INSTRUCTIONS FOR THE TASK: Check every line of the data below for the string "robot", and copy the ones that hold it.

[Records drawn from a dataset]
-- Opening Marker --

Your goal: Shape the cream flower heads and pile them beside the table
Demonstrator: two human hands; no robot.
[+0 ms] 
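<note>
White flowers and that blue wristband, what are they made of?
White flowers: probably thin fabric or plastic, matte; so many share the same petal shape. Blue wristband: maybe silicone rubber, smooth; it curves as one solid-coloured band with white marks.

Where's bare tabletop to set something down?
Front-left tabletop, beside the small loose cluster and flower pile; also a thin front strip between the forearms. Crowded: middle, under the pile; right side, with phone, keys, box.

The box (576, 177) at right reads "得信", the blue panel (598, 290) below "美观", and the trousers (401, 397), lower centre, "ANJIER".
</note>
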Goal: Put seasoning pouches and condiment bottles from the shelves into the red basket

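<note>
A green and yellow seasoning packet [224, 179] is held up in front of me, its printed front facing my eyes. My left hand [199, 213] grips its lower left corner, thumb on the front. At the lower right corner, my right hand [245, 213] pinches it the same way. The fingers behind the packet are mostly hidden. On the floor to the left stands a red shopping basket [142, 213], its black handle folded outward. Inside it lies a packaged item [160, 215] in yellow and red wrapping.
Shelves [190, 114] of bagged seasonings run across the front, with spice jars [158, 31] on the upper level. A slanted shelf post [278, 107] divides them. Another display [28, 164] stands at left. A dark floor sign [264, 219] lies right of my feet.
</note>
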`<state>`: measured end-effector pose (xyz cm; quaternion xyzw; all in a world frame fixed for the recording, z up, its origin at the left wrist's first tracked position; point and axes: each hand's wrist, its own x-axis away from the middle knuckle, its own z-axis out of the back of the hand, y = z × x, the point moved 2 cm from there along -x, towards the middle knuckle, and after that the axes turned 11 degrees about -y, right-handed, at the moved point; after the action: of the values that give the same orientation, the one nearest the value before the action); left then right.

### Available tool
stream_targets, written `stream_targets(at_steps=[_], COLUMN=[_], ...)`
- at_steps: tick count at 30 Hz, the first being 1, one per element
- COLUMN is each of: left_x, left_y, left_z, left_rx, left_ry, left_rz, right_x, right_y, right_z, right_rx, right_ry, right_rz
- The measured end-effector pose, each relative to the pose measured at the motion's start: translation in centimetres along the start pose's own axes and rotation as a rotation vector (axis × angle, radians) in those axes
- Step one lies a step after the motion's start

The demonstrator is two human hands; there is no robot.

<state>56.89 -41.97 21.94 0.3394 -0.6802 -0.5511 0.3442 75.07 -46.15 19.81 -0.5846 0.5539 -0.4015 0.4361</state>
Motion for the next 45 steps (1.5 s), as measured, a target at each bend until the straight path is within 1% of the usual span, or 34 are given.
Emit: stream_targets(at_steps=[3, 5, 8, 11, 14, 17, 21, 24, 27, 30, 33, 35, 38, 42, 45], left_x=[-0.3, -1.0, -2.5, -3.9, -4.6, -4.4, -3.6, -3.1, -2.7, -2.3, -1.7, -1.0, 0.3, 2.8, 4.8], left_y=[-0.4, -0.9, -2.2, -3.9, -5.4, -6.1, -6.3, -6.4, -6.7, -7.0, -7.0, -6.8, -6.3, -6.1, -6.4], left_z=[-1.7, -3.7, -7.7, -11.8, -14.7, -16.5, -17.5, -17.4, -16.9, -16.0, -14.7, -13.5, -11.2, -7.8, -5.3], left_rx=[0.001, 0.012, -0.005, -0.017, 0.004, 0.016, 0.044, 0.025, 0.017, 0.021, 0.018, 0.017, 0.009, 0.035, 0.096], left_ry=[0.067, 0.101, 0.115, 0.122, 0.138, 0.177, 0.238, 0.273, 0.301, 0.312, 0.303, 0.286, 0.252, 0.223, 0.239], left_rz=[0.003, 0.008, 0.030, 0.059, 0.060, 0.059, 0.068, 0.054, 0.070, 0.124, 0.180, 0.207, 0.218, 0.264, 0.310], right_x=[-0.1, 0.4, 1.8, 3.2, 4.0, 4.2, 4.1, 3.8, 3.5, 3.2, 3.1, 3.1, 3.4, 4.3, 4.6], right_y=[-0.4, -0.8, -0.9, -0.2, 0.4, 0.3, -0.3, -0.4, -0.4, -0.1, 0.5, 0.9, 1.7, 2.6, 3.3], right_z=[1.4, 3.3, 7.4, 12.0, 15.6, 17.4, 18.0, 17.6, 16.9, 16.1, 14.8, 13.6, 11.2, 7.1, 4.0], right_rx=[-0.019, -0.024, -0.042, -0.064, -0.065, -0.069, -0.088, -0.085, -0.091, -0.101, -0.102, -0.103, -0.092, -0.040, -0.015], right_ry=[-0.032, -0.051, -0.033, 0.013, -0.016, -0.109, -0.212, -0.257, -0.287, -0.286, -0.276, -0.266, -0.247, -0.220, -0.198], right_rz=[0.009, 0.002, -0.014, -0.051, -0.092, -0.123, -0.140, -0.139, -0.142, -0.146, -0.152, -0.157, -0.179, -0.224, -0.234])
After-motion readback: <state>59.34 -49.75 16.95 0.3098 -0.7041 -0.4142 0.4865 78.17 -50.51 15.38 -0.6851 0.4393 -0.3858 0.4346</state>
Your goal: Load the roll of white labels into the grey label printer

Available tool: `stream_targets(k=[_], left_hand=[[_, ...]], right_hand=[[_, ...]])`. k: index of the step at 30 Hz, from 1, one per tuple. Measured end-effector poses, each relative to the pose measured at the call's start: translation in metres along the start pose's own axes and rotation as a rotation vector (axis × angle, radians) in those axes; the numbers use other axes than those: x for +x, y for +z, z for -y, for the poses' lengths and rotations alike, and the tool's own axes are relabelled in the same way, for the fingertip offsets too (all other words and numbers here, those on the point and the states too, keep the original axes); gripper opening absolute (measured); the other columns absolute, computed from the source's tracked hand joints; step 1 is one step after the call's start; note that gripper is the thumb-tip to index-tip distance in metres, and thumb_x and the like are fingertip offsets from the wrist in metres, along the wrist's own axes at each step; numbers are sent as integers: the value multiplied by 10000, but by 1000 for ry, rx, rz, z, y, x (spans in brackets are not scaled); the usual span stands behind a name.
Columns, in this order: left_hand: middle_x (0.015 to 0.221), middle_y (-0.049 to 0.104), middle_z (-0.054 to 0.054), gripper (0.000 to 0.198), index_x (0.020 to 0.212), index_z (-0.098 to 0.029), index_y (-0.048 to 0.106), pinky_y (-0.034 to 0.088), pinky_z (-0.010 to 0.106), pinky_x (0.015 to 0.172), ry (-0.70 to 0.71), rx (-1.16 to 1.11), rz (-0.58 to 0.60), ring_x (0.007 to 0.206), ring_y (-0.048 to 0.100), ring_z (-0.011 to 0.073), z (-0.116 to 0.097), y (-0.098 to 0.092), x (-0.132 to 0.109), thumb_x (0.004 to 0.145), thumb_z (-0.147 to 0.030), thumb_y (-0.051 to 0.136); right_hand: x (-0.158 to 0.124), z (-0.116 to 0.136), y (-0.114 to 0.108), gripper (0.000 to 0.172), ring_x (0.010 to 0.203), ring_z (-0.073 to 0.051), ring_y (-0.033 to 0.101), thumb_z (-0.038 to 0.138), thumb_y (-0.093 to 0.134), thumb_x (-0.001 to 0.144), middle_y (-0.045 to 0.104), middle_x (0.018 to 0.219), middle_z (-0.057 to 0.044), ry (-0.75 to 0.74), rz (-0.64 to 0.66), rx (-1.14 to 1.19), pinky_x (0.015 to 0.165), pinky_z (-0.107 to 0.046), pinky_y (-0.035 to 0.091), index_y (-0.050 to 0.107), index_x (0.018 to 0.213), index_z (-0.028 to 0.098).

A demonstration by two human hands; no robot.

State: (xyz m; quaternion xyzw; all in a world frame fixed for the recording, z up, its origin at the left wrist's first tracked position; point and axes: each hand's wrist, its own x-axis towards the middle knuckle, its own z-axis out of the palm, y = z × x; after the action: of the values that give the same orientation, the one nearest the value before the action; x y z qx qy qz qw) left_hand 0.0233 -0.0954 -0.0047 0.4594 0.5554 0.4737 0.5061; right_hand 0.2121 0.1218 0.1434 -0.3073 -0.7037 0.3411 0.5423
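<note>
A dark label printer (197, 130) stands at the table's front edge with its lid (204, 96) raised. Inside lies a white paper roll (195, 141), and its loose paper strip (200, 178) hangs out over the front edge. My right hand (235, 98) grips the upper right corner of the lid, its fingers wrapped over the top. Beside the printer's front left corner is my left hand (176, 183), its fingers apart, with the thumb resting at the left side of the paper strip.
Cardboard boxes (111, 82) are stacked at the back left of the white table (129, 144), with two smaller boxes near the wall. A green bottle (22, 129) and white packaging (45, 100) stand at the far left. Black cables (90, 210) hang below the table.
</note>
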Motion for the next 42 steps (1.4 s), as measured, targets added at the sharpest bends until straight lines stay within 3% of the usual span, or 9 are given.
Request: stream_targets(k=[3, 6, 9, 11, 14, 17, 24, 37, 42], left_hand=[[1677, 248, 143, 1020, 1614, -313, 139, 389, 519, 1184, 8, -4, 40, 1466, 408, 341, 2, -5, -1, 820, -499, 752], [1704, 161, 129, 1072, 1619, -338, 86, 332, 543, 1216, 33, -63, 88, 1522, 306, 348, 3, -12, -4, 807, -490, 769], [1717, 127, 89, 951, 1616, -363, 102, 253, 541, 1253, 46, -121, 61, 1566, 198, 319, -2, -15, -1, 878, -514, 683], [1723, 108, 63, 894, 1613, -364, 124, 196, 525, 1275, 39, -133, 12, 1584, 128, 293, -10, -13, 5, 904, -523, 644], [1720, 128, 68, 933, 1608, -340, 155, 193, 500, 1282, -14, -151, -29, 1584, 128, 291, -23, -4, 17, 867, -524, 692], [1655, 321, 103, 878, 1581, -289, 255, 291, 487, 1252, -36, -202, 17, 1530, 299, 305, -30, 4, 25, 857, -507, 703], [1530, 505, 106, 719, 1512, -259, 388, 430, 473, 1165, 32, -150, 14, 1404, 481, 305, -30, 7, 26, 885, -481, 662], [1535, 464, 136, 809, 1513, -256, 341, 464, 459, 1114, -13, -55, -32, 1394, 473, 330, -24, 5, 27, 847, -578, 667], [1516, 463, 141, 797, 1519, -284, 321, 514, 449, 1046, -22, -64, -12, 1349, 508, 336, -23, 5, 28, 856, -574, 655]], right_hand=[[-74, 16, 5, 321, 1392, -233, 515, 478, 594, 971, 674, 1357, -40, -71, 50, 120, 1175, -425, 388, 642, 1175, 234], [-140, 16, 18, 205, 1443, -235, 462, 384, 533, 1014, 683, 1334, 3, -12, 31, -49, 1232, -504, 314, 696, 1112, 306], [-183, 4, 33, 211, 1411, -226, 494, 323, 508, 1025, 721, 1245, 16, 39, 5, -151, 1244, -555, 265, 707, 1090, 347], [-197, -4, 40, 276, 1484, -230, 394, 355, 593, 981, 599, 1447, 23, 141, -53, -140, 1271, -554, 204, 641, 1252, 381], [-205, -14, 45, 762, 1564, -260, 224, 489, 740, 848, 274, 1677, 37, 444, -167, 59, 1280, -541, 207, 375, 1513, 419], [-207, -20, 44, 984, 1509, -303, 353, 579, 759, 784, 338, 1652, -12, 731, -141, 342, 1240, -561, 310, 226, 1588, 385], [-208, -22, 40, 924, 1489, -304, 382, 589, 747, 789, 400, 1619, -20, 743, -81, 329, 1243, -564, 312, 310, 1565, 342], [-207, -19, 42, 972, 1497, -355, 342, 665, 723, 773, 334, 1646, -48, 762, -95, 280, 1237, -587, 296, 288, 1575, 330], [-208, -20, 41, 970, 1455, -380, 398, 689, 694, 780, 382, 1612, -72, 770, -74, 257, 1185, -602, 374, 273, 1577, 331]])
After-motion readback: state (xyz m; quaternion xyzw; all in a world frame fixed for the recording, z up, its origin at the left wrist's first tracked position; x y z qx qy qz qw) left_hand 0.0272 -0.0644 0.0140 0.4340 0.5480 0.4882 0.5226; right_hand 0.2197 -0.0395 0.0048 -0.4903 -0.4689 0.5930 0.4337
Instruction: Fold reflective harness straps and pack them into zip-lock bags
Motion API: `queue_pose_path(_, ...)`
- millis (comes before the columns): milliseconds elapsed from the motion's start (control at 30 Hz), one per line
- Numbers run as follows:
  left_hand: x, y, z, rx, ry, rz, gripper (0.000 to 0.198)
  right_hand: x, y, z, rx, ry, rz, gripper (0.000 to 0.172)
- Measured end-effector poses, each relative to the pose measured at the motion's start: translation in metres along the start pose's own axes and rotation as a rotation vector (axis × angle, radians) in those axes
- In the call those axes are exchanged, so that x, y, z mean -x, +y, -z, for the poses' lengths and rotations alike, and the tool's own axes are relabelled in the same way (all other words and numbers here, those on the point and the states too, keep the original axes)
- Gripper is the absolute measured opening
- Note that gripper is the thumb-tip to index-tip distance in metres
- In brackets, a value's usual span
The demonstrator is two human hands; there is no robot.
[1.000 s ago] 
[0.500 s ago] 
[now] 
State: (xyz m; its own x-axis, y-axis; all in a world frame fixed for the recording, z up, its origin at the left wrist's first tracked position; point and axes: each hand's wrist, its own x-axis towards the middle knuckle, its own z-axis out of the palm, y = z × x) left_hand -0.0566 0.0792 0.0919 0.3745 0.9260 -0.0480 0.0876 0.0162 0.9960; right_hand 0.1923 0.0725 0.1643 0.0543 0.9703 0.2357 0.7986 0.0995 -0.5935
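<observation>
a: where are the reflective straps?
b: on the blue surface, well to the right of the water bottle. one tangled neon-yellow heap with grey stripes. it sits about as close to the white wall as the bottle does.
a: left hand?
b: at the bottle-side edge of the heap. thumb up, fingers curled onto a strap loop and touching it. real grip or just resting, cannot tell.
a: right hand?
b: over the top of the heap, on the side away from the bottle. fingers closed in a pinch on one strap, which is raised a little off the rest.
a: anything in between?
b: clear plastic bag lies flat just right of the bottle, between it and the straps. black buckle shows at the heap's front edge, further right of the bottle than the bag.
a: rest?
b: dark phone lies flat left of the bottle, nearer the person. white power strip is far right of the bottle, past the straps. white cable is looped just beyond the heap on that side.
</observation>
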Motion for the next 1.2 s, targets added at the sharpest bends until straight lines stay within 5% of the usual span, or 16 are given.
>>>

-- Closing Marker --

TASK OUTPUT:
Demonstrator: two human hands; no robot.
The demonstrator is two human hands; there is no robot.
A demonstration by two human hands; no robot.
The demonstrator is two human hands; there is no robot.

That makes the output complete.